Task data

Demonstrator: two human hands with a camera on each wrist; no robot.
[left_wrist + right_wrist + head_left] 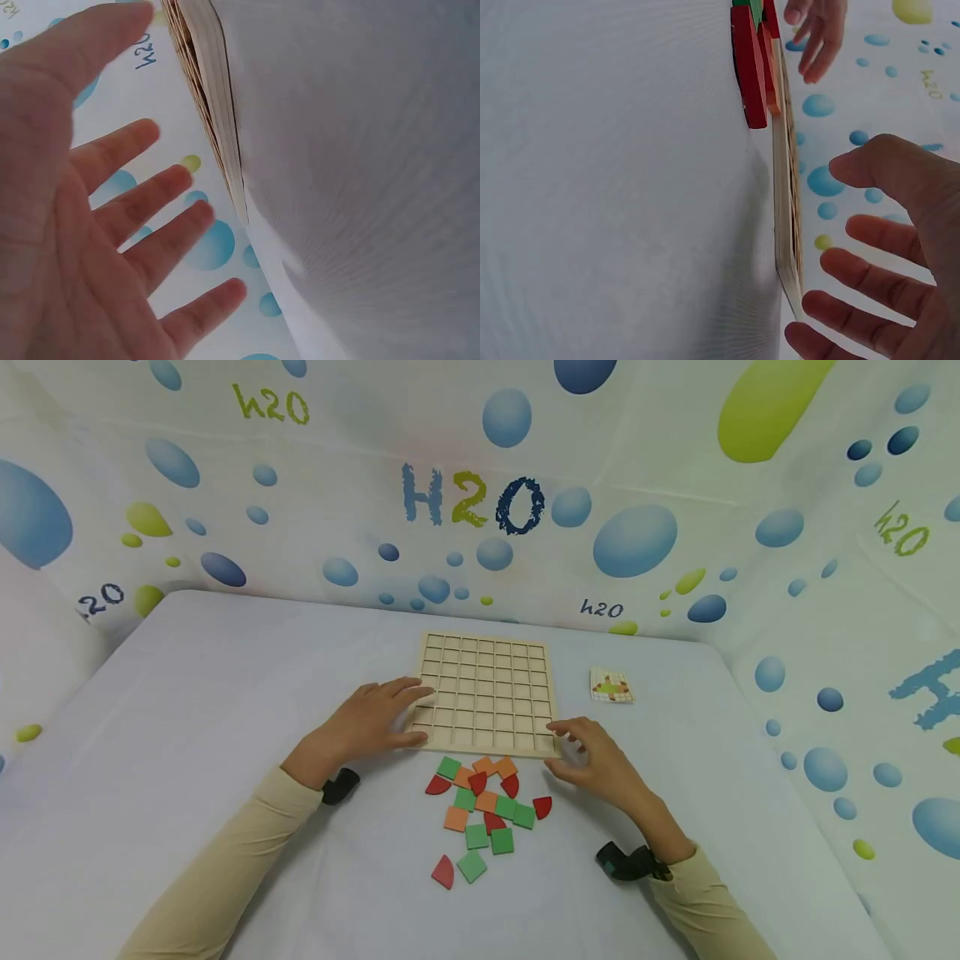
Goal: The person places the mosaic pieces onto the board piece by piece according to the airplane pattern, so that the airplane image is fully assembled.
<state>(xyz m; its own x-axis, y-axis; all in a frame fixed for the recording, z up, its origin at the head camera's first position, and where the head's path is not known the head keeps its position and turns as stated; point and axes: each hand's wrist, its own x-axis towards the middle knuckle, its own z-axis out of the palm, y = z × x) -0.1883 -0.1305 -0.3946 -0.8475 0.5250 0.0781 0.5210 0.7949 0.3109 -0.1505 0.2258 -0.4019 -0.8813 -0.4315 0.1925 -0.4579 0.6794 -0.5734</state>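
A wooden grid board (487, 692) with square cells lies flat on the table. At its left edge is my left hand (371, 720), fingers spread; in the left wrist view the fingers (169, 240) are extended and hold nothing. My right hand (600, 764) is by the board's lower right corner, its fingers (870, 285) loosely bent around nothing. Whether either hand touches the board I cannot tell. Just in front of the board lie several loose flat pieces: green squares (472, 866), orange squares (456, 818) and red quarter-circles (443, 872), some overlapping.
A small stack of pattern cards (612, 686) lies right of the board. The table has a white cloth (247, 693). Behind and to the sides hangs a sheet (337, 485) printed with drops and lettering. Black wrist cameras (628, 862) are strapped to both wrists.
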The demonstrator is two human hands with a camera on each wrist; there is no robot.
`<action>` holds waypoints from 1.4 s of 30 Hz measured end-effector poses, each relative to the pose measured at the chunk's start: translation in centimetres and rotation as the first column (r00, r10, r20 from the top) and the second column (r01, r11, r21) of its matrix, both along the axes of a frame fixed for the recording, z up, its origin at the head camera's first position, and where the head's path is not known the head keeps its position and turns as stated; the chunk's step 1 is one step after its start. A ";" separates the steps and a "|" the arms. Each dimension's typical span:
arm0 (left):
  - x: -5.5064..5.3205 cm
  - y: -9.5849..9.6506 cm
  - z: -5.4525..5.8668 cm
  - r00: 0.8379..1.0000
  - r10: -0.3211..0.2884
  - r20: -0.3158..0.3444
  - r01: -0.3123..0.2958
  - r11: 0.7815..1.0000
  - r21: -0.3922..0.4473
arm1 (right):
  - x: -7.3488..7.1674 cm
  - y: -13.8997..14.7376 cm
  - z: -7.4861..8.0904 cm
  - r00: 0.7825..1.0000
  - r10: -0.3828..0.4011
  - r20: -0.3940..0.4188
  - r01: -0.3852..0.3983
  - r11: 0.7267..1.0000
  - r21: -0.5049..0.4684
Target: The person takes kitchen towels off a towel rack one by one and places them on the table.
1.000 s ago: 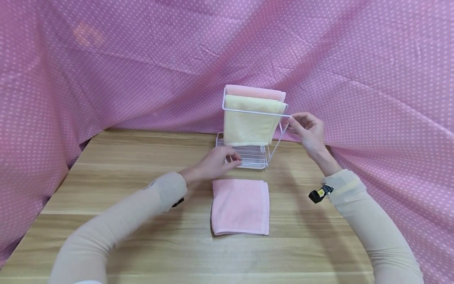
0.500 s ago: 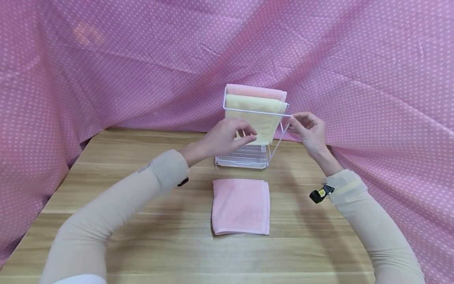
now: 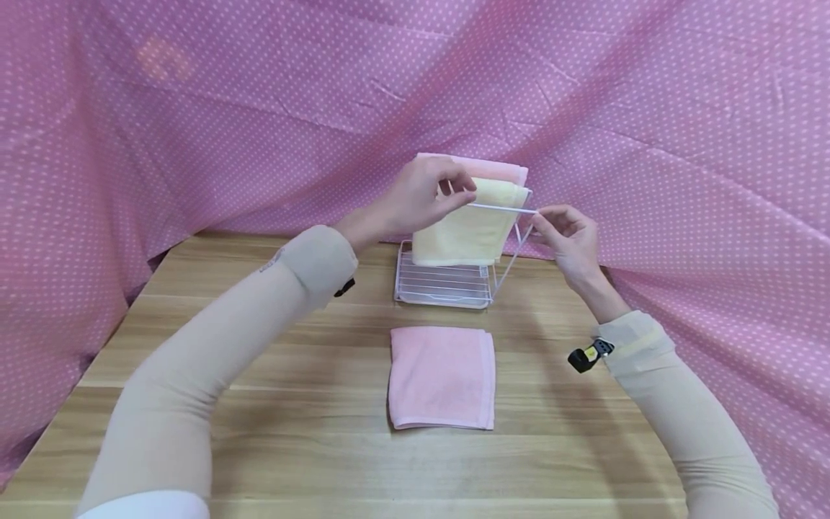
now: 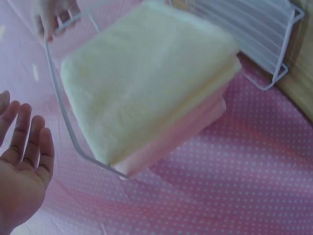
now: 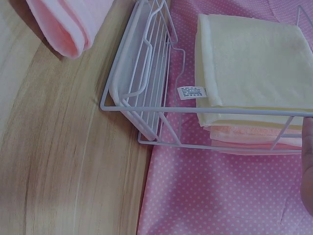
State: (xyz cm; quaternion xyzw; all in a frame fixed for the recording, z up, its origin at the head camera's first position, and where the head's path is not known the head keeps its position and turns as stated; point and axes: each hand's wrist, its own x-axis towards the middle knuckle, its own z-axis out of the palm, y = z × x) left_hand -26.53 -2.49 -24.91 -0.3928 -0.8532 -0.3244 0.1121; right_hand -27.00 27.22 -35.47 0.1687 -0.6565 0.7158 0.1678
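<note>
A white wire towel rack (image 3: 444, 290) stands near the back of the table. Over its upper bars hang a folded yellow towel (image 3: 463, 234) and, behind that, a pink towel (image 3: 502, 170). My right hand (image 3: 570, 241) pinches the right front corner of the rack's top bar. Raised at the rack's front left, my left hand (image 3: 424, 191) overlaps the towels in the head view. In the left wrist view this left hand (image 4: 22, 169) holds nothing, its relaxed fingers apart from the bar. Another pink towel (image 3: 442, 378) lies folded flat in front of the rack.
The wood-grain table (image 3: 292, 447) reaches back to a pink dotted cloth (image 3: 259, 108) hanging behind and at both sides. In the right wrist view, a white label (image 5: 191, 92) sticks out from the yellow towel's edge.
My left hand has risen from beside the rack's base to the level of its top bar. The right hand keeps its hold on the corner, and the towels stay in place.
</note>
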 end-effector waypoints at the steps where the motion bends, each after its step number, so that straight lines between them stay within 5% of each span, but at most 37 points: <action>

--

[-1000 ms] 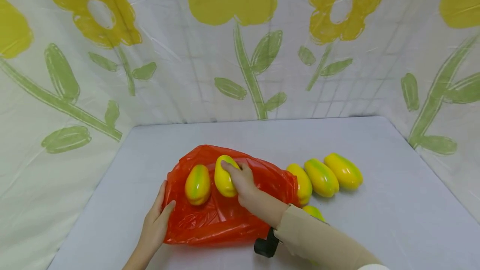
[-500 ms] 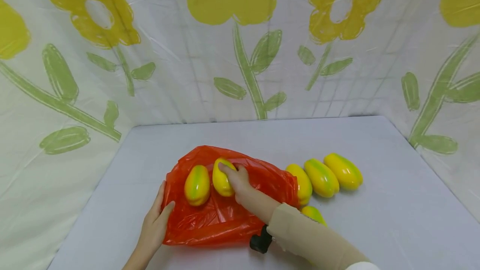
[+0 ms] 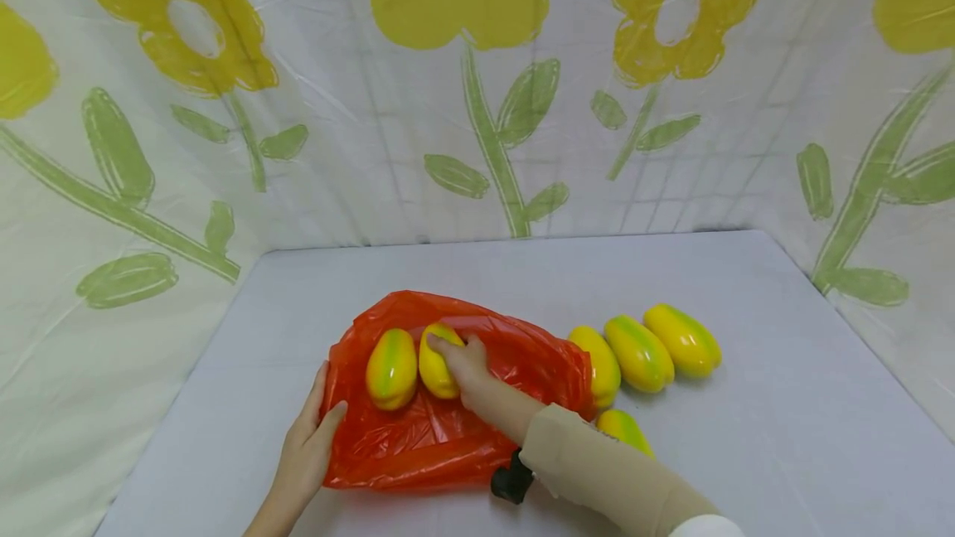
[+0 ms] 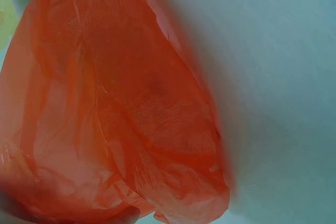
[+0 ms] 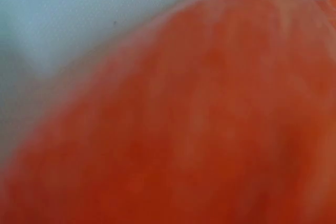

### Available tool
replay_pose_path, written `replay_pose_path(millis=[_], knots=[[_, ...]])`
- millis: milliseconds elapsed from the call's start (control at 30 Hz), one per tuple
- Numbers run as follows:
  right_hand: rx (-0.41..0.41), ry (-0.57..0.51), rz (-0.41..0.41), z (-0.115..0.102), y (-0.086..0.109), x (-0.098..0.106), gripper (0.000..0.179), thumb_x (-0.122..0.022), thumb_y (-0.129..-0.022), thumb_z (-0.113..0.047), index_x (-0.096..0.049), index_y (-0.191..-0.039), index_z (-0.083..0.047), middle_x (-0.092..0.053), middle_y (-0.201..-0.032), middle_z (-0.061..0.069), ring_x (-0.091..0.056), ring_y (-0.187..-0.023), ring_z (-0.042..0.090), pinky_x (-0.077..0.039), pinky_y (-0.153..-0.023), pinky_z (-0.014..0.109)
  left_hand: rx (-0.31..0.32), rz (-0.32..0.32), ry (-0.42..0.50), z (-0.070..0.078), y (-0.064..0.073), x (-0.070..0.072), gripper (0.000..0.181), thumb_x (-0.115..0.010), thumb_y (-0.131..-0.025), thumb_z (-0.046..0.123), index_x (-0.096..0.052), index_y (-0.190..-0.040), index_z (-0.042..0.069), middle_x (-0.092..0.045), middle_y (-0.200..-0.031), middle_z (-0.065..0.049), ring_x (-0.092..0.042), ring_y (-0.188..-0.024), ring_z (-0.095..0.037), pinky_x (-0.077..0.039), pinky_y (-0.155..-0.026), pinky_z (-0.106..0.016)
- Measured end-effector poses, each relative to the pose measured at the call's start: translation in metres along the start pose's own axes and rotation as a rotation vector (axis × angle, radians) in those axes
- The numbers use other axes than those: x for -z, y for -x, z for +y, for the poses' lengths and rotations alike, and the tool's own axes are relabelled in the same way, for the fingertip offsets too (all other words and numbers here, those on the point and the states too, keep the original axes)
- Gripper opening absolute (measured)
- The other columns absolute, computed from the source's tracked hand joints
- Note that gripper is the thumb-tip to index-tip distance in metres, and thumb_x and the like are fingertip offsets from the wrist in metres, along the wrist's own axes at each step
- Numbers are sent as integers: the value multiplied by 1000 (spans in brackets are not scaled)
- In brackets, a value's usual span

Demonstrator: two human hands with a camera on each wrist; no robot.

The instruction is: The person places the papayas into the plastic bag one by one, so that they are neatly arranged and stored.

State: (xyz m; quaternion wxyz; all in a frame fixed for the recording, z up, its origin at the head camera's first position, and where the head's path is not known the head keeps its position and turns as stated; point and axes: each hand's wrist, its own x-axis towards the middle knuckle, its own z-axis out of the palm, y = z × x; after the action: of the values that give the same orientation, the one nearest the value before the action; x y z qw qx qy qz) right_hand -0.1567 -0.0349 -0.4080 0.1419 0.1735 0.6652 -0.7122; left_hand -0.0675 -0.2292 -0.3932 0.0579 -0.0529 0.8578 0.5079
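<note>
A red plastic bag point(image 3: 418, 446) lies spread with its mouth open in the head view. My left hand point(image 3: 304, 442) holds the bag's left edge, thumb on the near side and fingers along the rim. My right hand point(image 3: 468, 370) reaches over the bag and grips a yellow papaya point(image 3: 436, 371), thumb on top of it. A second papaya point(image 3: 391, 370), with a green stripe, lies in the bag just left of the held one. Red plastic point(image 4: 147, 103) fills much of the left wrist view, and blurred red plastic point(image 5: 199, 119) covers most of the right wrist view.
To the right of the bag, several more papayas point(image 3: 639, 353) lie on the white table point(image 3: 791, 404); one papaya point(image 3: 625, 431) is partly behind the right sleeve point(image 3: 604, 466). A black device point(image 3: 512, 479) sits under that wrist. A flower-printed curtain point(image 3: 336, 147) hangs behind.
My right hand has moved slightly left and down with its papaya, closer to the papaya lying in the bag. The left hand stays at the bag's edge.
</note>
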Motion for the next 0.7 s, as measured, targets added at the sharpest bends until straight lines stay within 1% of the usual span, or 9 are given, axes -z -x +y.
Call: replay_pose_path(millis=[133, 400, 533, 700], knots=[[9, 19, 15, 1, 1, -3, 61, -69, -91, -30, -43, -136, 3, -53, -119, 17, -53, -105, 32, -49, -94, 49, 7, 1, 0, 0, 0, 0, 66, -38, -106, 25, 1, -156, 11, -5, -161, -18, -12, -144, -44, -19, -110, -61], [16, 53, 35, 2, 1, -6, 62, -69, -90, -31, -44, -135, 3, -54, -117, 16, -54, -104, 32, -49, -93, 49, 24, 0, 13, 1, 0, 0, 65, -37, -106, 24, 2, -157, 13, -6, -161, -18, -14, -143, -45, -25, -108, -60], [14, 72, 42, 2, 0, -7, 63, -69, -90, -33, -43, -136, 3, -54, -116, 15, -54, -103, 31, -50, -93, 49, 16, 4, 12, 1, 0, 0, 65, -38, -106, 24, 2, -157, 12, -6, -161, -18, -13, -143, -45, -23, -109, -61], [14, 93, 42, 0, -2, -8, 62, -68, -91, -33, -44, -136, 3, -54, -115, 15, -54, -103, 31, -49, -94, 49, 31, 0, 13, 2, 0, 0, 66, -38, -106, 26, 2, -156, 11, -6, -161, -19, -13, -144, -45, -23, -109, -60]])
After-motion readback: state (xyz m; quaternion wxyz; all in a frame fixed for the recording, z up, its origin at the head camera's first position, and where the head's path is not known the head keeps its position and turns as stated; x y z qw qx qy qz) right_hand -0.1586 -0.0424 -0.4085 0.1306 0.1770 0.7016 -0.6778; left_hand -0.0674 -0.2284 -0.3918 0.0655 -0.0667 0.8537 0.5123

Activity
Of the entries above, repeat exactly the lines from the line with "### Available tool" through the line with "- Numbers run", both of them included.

Answer for the task
### Available tool
replay_pose_path, written `replay_pose_path(millis=[_], knots=[[_, ...]])`
- millis: milliseconds elapsed from the call's start (control at 30 Hz), one per tuple
- Numbers run as follows:

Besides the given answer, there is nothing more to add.